▶ **WHAT IS EXPECTED**
Copy out the data that comes next, character for character, and leave the images aside.

▶ **DATA SHOWN**
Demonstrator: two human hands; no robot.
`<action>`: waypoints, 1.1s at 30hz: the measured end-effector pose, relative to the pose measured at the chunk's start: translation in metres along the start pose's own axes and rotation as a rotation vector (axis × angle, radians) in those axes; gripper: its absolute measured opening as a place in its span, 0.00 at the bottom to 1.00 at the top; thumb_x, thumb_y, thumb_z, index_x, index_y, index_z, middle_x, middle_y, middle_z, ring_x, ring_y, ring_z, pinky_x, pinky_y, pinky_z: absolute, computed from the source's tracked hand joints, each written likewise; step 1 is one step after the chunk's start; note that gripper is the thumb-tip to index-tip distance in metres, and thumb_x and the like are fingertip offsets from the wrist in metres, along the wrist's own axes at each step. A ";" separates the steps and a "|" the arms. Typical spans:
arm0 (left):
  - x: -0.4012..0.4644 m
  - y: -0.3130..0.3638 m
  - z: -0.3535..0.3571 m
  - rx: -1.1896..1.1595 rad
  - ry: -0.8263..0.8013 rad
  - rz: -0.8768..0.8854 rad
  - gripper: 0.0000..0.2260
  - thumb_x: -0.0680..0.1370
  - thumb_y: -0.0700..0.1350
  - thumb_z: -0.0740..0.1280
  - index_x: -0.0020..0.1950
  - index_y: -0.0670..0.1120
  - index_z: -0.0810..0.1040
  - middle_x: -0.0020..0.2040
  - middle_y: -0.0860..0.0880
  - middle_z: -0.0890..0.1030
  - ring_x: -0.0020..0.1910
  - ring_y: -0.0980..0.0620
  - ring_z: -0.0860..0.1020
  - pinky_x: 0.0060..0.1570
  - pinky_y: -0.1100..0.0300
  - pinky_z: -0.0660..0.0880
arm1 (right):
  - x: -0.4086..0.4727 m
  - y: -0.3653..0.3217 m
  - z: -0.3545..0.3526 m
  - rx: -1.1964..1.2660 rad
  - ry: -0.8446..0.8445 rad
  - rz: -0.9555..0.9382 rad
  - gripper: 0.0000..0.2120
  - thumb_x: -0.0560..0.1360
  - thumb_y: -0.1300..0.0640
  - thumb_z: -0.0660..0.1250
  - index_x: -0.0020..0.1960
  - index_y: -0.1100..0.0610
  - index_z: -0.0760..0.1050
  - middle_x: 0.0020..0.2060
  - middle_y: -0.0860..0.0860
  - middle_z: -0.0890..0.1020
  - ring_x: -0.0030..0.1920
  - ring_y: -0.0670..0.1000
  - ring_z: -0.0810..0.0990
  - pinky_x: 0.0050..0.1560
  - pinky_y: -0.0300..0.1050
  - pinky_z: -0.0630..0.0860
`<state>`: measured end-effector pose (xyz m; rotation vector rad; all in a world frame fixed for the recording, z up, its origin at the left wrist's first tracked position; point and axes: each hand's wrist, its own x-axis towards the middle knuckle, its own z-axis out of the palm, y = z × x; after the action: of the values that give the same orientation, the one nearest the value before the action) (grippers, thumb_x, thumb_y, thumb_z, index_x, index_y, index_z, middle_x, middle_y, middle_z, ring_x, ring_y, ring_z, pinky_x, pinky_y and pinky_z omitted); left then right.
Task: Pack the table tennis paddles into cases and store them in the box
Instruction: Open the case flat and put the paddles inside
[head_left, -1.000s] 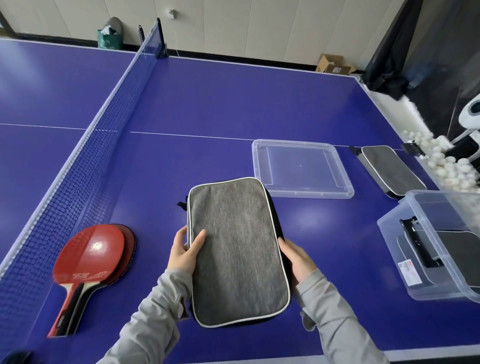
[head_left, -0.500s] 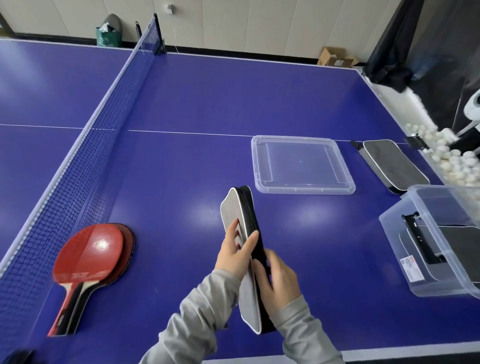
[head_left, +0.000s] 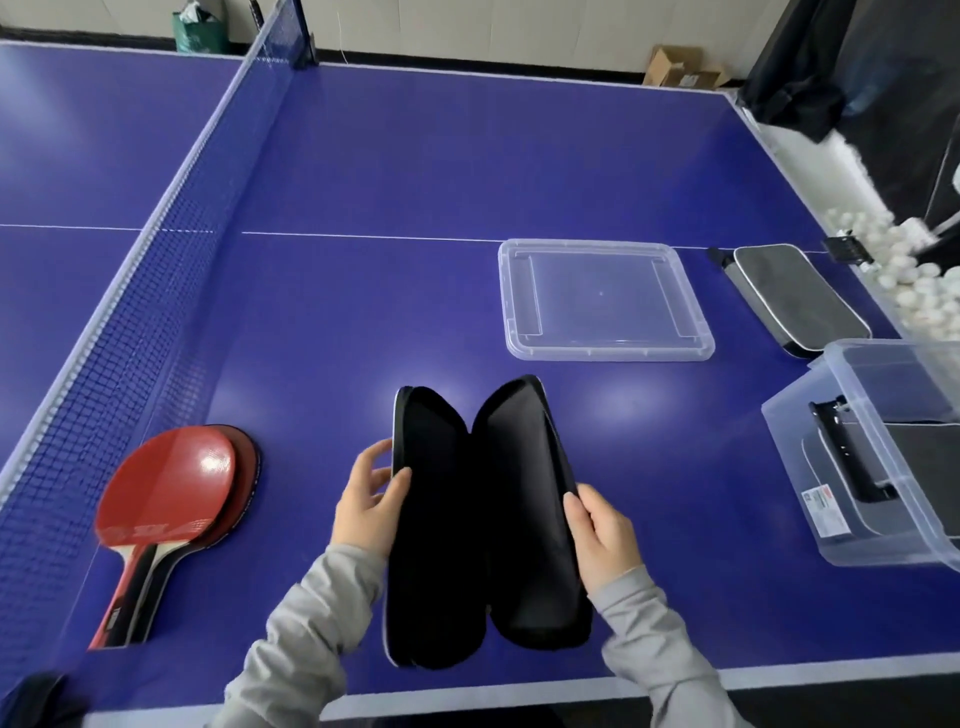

▶ **RESULT OF THIS TASK**
Demonstrator: two human hands; no robot.
`<action>`: waypoints, 1.1s at 30hz: the measured end-effector pose, relative to the pose measured at the chunk's start: translation in metres along the start pose's own axes and rotation as a rotation vector (axis × angle, radians) in those axes; gripper: its absolute measured opening as a place in its span, 0.00 at the bottom to 1.00 at the top; thumb_x, thumb_y, thumb_z, index_x, index_y, index_z, middle_x, middle_y, middle_z, ring_x, ring_y, ring_z, pinky_x, pinky_y, pinky_z: absolute, computed from the source's tracked hand joints, each written likewise; step 1 is one step after the chunk's start; note that gripper is the thumb-tip to index-tip distance in metres, and thumb_x and the like are fingertip offsets from the wrist in metres, along the wrist's own axes at each step. A ";" separates the steps and a "|" the arms. Typical spans:
arm0 (left):
  - x: -0.4012..0.4644 m
  - y: -0.3130..0.3638 m
  - z: -0.3535..0.3571 m
  - rx: -1.1896..1.1595 rad
  - ry: -0.8263..0.8013 rad
  - rz: -0.8768..0.8854 rad
  - gripper: 0.0000..0.2260
  - thumb_x: -0.0680..0.1370
  - thumb_y: -0.0700..0.1350
  - thumb_z: -0.0740..0.1280
  - index_x: -0.0020..0.1950
  - index_y: -0.0670..0.1120
  - index_z: -0.0810..0.1040
  - middle_x: -0.0020..0.2040
  - middle_y: -0.0860..0.0880
  - middle_z: -0.0890..0.1030
  - ring_x: -0.0020..0.1910
  - ring_y: -0.0980..0.0620
  - ring_z: -0.0860..0.1020
  - pinky_x: 0.0060..0.1570
  - pinky_y: -0.1100..0.0300
  - pinky_z: -0.0660..0.0880
arm1 (right):
  - x: -0.4086..0.4727 m
  - y: -0.3653..0.3217 m
  - z: -0.3545..0.3526 m
  - rx: -1.1964..1.2660 rad
  - ry: -0.8446..0.8445 rad
  - rz: -0.9555..0.9382 rad
  - gripper: 0.0000..0.2120
  - thumb_x: -0.0560..0.1360
  - thumb_y: -0.1300..0.0640
  - thumb_z: -0.0660..0.1250
  - index_x: -0.0020..0.1960
  - index_y: -0.1100..0.0610
  - index_z: -0.0760..0.1050
  - middle_x: 0.0020..0.2060
  - middle_y: -0.0860..0.0860
  - middle_z: -0.0890..0.1020
  - ring_x: -0.0030..0.1920
  - ring_y: -0.0670..0.1000
  - ring_z: -0.0810..0.0990
  - pinky_x: 0.0050..0.1560
  - pinky_y: -0.0300..0.1050
  - pinky_z: -0.0630..0.0860
`<state>`: measured end-effector pose (xyz m; rotation vector rad; all in a world frame fixed for the recording, z up, its origin at the left wrist's first tracked position; point and axes: each hand's wrist, its own x-axis towards the middle knuckle, its own z-axis out of the palm, y = z × x; after the action: of the values that give the same orientation, the one nearest the value before the action) (grippers, thumb_x, thumb_y, thumb_z, index_x, index_y, index_z, middle_x, middle_y, middle_z, ring_x, ring_y, ring_z, pinky_x, pinky_y and pinky_z omitted); left then right.
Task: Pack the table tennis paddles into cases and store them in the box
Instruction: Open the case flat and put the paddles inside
[head_left, -1.000s] 
[head_left, -0.500s] 
[head_left, +0.000s] 

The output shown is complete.